_Description of the task_:
Return only those lines of the material that contain "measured".

Raw data START

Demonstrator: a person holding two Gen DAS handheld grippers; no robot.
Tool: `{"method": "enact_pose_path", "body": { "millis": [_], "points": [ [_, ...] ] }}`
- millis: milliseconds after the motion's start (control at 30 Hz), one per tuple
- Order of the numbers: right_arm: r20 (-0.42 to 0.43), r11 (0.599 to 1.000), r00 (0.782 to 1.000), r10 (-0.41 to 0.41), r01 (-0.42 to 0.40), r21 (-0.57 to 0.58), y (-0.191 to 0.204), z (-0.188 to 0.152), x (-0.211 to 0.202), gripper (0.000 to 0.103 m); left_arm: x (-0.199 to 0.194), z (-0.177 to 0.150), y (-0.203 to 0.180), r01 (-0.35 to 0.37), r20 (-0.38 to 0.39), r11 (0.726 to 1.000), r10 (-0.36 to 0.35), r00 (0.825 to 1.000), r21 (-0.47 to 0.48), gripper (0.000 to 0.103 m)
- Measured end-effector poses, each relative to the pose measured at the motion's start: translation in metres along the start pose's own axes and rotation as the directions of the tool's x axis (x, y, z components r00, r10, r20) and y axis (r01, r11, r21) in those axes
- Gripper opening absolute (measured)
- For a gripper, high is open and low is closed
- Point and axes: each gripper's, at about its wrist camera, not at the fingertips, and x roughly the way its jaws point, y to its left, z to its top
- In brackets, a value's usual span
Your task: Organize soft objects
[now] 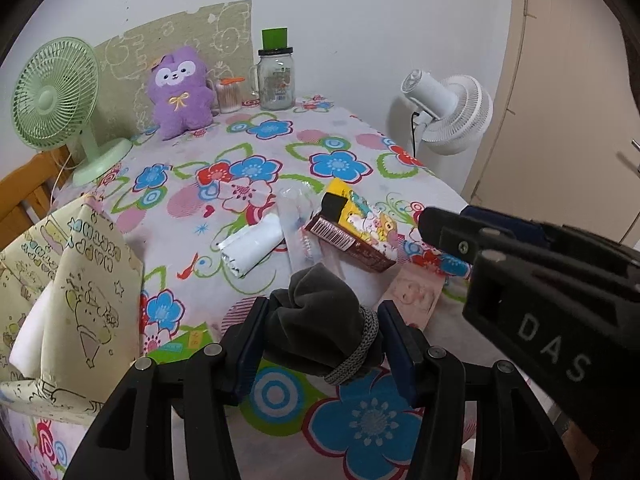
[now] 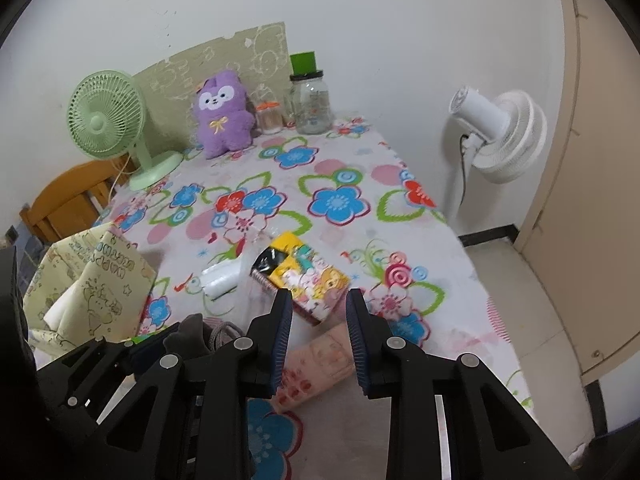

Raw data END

_Task result_:
- Measured end-effector poses, each relative to the pose measured at the motion's start: translation in metres along the start pose's own axes and rotation as the directions of the tool's x axis (x, y, z components r00, r10, r20) and y axis (r01, r11, r21) in those axes
- Gripper opening absolute (measured)

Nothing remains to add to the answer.